Impressions citadines par Catherine Dorion: Tripe sur le crayon

Impressions citadines par Catherine DorionCatherine Dorion

Ma fille de neuf mois se jette avec passion sur un crayon. Je devrais me précipiter sur elle et lui retirer tout de suite ce dangereux jouet sur lequel elle pourrait tomber face première en se crevant l’oeil.

Celle de trois ans, nus pieds au parc, marche vers un sol boueux et me lance d’une voix chevrotante de désir : « Je peux tu marcher dedans? » Oh non, je me dis, il peut y avoir des bouts de branches transperçantes, des aiguilles de drogués avec le sida dedans.

Mais je ne peux pas me résoudre à lui répondre ça.
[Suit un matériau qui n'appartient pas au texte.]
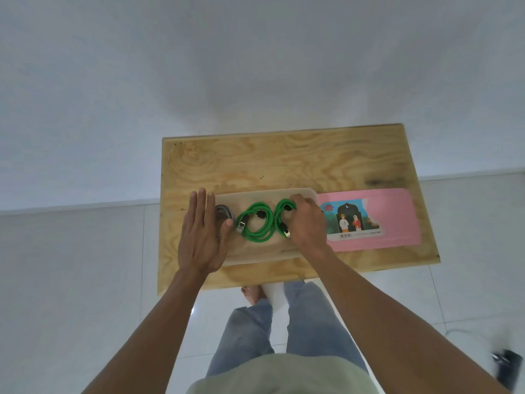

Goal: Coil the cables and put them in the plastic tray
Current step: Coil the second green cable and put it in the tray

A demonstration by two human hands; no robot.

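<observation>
The left hand (202, 237) lies flat, fingers straight, over the left end of the translucent rectangular plastic tray (255, 253) on the plywood table (284, 163), steadying it and holding nothing; under its thumb peeks a coiled grey cable (224, 212); next sits a coiled green cable (254, 221), loose in the tray's middle; right of it a second green coil (281, 216) is pinched by the curled fingers of the right hand (306, 223), the nearer hand to settle it; beyond lies a pink plastic package (395, 217).
</observation>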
Je ne peux pas me résoudre à enlever bêtement le crayon des doigts – « NON! PAS LES CRAYONS! » – de la plus petite qui capote dessus pour une raison aussi mystérieuse que la nature humaine. Je ne peux pas me résoudre à ce que leur petite vie soit déjà polluée par ces obsessions sécuritaires qui nous empêchent de vivre pour nous protéger contre nous-mêmes. Si, même enfant, le risque et la passion leur sont interdits, dans quels souvenirs pigeront-elles, plus tard, des chemins de sauvetage? Quand elles se buteront à ces culs-de-sac qui exigent de nous qu’on se demande : « Wo. De quoi ai-je vraiment envie? »
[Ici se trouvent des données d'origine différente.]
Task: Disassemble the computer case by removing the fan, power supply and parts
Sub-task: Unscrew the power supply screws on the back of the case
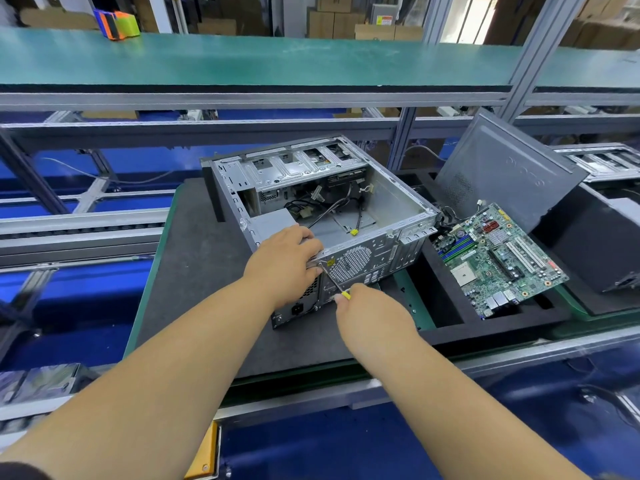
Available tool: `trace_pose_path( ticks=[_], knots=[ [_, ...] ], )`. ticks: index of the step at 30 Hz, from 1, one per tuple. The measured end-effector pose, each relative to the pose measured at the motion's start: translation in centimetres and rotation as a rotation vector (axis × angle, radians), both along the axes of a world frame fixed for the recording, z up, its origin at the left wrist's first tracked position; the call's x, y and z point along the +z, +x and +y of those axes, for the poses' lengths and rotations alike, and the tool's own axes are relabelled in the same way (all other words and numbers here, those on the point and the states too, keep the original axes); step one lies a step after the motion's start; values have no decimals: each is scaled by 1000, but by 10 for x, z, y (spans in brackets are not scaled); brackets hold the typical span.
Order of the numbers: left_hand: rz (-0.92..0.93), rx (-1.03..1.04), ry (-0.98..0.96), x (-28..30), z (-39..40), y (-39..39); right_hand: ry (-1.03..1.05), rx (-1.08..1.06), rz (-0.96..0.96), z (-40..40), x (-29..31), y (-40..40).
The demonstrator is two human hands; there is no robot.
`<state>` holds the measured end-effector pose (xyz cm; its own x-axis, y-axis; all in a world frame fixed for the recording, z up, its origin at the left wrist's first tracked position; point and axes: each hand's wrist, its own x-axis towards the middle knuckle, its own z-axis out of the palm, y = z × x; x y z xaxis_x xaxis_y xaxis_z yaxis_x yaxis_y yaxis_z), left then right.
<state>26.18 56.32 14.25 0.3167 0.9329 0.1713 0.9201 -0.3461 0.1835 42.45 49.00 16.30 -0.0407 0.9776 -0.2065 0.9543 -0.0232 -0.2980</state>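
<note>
Left hand curled over the near top edge of the case, gripping the rim at approx 9 o'clock of the rear grille, prob to stop the case sliding while the tool turns. Case sits mid-worktop on the dark mat, open side up; long axis runs from 5 o'clock (rear panel, twd the person) to 11 o'clock (front bezel). PSU still inside at the near-left corner, its socket showing on the rear panel below the left hand. Right hand pinches the yellow handle of a screwdriver, fingers closed round it; shaft points up-left twd 11 o'clock, tip at a rear-panel spot just beside the left hand, likely a PSU screw, though the screw itself is too small to tell. Loose cables lie in the case w/ no board. At 3 o'clock, board already out, resting tilted in a foam tray; side panel leans behind it
</note>
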Motion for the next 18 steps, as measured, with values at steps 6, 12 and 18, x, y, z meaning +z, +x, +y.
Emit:
trace_pose_path(
  ticks=[6, 12, 18],
  knots=[
    [6, -3, 1, 1, -1, -1, -742, -411, 1360, 12, -4, 32],
    [20, -2, -2, 1, 0, 0, -938, -392, 1717, 9, -16, 34],
    [9, 3, 4, 0, 0, 0, -781, -349, 1641, 7, -19, 27]
  ],
)
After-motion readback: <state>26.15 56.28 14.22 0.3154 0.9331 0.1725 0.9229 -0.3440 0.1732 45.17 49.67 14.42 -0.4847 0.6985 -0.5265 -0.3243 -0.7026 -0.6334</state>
De piler dans la bouette. De goûter au crayon de bois mélangé à ma salive. De changer de job. De faire un enfant. De bifurquer des chemins recommandés.

Je sais que ceux qui aiment les règles diront de moi que je suis irresponsable. Ceux qui aiment les règles n’aiment pas que d’autres n’aiment pas les règles. Cette petite fille du cours de ballet qui, lorsque la prof dit : « On fait le papillon! », non seulement fait le papillon avec une rigide application mais s’empresse d’observer les autres petits élèves pour s’assurer qu’il n’y en a pas un qui fait le papillon autrement que prescrit. Lorsqu’elle en repère une qui ne fait pas comme les autres, elle regarde avec insistance la prof, l’élève mauvaise, la prof, l’élève mauvaise, la prof, l’élève mauvaise, attendant dans un inconfort psychologique manifeste que l’autorité fasse rentrer dans le rang cette ballerine qui ne fait pas le papillon tel qu’enseigné. LA PROF A DIT DE FAIRE LE PAPILLON COMME ÇA.

L’équivalent adulte de cette petite fille aime qu’on travaille, qu’on consomme et qu’on se la ferme, et elle écarquille les yeux d’horreur lorsqu’elle voit un bébé se faire les dents sur un céleri (il pourrait mourir). Restée à l’état d’enfant qui aime l’autorité parce qu’elle n’a pas d’autre boussole pour vivre que celle fournie par l’autorité, prisée par ceux qui aiment dominer les sociétés, entrée dans le club des chouchous, des gâtés pourris, des flattés dans le sens du poil, des montrés en exemple par ceux qui dominent les sociétés. Constituée en force grandissante qui tape sur tout ce qui veut vivre et inventer plutôt que reproduire et réciter. Et c’est comme ça qu’à certains endroits du monde des cultures humaines s’effoirent.

Non, non. Je ne veux pas que ton petit cerveau fouineur et magnifique voie la vie sous l’angle minuscule du petit danger quotidien. Je veux qu’il voie la vie sous l’angle de la curiosité et du désir. Tripe sur le crayon, m’as te guetter.